Supplied records:
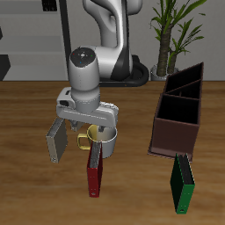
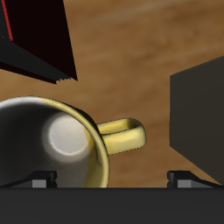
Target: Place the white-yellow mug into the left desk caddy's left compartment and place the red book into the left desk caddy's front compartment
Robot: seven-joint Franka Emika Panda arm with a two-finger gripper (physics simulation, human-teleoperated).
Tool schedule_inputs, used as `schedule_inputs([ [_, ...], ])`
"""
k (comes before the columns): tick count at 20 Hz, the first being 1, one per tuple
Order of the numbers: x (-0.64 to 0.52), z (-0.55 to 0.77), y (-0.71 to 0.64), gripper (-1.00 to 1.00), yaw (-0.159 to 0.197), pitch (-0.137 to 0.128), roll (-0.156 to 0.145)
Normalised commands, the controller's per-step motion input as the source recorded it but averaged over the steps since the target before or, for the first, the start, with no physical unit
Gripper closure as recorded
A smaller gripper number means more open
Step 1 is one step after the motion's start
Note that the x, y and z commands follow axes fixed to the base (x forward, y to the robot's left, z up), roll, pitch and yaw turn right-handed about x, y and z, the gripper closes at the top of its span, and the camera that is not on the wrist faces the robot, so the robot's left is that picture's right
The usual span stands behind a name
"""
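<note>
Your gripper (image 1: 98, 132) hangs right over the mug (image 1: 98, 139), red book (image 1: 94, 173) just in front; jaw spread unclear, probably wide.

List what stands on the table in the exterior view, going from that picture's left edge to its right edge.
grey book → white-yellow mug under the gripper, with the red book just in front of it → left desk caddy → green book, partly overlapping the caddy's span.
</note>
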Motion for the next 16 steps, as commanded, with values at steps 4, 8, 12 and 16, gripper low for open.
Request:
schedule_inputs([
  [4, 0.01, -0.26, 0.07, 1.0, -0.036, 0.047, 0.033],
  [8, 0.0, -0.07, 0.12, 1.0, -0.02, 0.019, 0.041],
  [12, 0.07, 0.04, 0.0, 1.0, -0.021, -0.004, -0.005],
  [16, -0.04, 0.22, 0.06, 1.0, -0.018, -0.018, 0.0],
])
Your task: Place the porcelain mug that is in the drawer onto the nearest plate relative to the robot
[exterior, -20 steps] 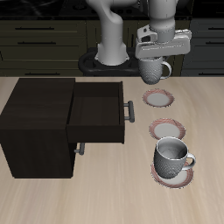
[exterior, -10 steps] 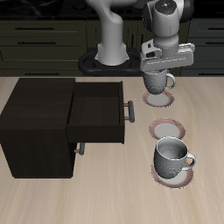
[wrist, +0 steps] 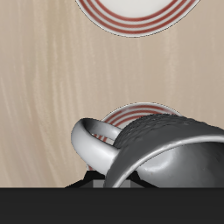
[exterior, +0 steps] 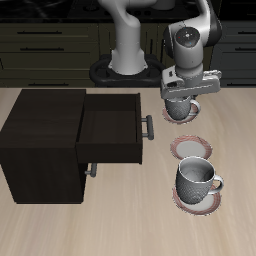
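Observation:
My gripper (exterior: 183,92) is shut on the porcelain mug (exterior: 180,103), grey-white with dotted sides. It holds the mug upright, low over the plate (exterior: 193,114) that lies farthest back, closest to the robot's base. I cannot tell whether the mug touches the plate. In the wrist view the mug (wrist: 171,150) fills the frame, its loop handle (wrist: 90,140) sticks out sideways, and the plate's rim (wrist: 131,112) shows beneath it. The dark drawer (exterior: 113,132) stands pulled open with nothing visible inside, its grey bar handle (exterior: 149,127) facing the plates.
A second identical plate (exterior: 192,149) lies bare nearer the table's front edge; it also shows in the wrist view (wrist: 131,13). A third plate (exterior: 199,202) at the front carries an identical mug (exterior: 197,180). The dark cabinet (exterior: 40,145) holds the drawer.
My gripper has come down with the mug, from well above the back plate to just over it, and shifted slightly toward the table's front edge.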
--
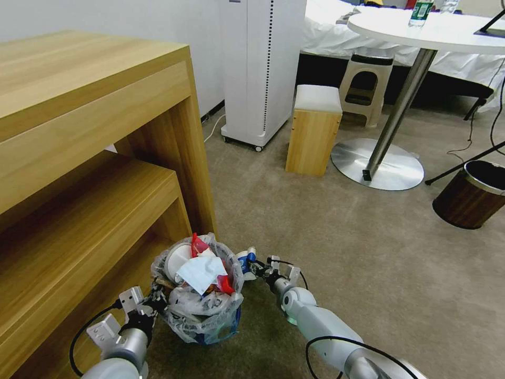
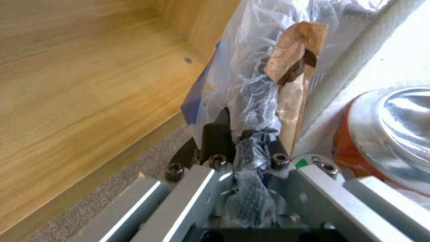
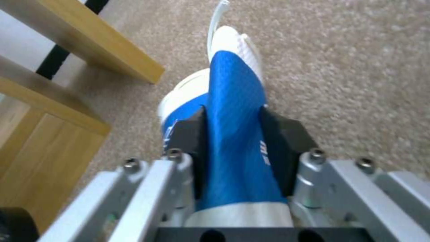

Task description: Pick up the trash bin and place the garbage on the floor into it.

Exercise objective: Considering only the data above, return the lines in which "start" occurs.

Exercise output:
Normalised commands, the controller's per-step motion input as the source recorded it but averaged over the steps since the target before or, for the first, the start, with no physical unit
Step 1 is one step after the motion's start

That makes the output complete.